I learned in time about other drawbacks to our government-provided garbage service. During the holidays, collection schedules changed. When my wife and I lived in Atlanta and used a privately owned garbage company, our collection schedules never changed. Our collections were always on time. Our garbage collectors were kind and reliable because, if they weren’t, I could hire new collectors who would materialize in my driveway the next morning with shining smiles on their faces.
It’s simple enough to follow an altered holiday schedule, so that’s what we did in Auburn, only the collectors declined to follow that schedule themselves. After Thanksgiving, when trash tends to pile up, we placed our trash bin out on the street according to schedule. So did our neighbors. Yet nobody picked up our trash. Our entire street tried again the next week, on the appointed day, and once again nobody picked up the trash. A concerned neighbor called the City, and we were able to remedy the now-messy situation, but not without spending time and energy that could have been channeled toward better things.
When I was a child my brother and I were tasked each year with clearing trees, weeds, and shrubs that were growing along the pond in our backyard. We would pile sticks and sawed-up tree trunks and other debris on the curb of our driveway, along with bags of grass clippings, and our garbage collectors, who worked for a private company, would always pick up these items without question or complaint. We were so grateful that sometimes we’d leave them envelopes with extra cash to express our thanks.

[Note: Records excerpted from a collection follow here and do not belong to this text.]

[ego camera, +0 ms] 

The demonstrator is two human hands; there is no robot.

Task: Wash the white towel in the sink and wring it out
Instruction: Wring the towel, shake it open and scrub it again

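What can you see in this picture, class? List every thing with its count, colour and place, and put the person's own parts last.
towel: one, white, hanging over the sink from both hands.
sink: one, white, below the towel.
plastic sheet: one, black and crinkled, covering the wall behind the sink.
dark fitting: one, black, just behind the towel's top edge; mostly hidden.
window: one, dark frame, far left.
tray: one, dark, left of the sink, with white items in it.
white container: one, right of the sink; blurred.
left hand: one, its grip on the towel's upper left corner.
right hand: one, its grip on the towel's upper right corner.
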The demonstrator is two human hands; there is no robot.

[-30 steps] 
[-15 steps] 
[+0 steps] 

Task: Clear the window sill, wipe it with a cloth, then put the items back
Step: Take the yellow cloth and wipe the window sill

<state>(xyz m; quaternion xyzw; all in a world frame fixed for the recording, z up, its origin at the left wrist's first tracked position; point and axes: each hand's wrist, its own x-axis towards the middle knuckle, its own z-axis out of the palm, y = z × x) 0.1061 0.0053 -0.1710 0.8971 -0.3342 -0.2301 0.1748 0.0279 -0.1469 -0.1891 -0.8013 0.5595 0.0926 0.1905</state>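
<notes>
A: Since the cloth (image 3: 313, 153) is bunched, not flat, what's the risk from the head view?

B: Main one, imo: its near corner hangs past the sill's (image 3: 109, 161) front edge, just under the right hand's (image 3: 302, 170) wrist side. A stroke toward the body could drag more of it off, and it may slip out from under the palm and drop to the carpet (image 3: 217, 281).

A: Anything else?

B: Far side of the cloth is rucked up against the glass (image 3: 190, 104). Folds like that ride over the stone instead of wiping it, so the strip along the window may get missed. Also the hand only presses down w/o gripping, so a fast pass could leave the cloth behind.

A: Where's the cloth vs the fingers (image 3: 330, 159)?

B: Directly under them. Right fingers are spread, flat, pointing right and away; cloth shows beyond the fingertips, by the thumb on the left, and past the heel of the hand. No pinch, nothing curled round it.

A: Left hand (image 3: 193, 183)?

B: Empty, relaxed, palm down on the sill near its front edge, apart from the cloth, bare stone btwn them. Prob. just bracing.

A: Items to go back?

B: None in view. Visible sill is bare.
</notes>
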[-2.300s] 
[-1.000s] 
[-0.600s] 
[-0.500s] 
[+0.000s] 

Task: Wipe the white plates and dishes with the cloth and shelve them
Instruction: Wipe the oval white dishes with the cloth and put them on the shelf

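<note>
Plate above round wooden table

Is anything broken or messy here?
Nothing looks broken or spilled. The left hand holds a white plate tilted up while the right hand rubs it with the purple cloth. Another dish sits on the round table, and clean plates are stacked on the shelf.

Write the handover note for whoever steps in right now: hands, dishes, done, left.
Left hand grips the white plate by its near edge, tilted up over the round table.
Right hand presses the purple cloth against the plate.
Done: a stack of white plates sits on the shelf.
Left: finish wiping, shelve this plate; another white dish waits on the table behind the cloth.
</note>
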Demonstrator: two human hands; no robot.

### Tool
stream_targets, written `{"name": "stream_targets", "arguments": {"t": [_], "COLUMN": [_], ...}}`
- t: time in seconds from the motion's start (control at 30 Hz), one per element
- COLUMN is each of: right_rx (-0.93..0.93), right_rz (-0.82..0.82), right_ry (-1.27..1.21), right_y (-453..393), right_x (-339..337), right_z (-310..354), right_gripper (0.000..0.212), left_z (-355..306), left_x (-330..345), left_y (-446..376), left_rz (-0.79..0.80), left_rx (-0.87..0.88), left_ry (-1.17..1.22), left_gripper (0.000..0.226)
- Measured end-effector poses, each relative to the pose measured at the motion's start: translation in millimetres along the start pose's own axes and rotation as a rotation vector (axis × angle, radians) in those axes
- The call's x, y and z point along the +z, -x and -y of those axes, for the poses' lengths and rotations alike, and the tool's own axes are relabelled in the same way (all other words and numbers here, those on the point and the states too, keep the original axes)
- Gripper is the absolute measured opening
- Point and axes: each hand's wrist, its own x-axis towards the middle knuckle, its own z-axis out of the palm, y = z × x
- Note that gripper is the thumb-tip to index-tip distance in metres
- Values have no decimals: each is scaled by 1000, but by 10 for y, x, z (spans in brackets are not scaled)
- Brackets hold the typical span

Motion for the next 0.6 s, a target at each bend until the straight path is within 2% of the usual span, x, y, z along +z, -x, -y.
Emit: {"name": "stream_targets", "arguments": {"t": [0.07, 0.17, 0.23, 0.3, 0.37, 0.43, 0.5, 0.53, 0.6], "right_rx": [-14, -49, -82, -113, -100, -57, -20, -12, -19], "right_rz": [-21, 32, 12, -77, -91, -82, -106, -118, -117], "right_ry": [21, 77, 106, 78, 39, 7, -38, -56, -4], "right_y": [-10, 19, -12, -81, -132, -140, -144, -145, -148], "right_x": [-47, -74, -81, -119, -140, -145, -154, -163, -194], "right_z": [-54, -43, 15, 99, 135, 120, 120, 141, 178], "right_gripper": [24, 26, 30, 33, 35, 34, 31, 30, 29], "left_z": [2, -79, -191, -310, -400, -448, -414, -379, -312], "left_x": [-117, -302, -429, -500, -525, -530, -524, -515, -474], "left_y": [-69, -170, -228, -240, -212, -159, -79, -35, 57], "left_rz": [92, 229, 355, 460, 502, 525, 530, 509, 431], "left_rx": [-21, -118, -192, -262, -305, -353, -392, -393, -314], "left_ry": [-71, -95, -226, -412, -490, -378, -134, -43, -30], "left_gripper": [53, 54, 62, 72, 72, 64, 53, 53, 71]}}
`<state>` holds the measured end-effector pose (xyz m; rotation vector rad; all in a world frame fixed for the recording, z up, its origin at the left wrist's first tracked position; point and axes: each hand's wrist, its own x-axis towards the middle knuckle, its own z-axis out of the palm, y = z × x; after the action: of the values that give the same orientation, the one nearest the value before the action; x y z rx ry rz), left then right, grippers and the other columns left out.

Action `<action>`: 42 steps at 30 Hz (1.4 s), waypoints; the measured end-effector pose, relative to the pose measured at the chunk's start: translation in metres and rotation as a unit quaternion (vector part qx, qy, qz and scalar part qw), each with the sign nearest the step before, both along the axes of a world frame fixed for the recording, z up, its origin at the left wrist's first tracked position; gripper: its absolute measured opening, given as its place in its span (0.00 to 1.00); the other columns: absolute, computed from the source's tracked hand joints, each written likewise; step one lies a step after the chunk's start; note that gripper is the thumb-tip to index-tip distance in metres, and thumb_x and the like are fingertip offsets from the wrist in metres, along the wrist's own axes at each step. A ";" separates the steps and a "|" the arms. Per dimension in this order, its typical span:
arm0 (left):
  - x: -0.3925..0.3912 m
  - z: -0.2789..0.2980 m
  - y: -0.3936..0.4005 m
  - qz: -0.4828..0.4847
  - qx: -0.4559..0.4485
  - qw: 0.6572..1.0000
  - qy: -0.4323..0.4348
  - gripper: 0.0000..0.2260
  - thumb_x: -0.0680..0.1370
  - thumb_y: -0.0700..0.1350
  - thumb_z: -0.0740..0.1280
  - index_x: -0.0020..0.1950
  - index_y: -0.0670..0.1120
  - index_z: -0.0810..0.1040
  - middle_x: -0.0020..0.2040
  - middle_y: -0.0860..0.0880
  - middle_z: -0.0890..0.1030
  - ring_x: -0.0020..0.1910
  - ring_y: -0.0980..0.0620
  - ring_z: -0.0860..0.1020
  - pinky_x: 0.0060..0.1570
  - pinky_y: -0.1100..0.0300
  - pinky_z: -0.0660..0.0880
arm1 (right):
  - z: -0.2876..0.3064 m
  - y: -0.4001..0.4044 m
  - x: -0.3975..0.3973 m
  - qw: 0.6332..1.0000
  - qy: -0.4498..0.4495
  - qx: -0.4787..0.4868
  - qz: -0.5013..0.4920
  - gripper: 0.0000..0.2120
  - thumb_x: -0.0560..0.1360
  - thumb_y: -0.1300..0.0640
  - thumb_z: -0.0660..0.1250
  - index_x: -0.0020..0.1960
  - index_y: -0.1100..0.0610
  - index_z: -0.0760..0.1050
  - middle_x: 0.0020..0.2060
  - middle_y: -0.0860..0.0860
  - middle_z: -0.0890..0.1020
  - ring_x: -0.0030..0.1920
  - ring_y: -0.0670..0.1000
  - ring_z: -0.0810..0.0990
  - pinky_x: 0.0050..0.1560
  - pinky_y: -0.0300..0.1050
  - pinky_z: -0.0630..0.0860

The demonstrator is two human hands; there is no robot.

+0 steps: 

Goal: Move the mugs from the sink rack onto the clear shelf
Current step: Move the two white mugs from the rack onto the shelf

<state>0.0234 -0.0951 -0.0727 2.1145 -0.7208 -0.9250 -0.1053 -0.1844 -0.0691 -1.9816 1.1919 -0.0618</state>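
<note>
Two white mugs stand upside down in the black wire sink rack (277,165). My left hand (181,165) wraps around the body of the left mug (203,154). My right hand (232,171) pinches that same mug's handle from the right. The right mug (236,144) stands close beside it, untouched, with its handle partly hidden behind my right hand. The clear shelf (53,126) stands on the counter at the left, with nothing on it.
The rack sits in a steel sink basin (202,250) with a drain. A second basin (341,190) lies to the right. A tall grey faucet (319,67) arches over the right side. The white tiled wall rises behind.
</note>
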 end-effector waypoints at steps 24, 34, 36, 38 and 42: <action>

In Auburn, however, I was once unable to squeeze an additional garbage bag into our trash bin, which was full, so I rolled the bin to the street and placed the additional bag beside it. I then lumbered inside for my morning coffee, when all of a sudden the garbage collector drove up and parked beside my bin. I watched from the window as he descended from his truck, shook his head, climbed back into his truck, picked up a pad and paper, and began scribbling with his pen. The next thing I knew he was issuing a yellow citation for an alleged infraction. It turned out to be a mere warning, but it indicated, right there in bold letters, that the next time we did something so egregious as putting our trash out for collection without using the bin, some repercussion — I forget what — would visit us.
When I think about the things the garbage collectors would remove from our driveway in Atlanta — an old door, a broken toilet, a malfunctioning lawnmower — I marvel that the City requires you to purchase tags at the Revenue Office if you wish to place things like dryers, water heaters, refrigerators, or microwaves on the street for garbage collection. Yet I remain optimistic, and not only because Joseph Salerno is coming to town to hold the newly endowed John V. Denson II chair in the Department of Economics at Auburn University.
I’m optimistic because I see some positive change. We recently organized a garage sale and came to discover, two days before the big day, that the City required a permit for such events. This time when we called the City to ask about the mandatory permit for garage sales, we received good news: those permits were no longer required as long as we conducted the sale in our own driveway. However minor, that’s progress. Perhaps it’ll spill over into other sectors of our little local community. Until then, War Eagle!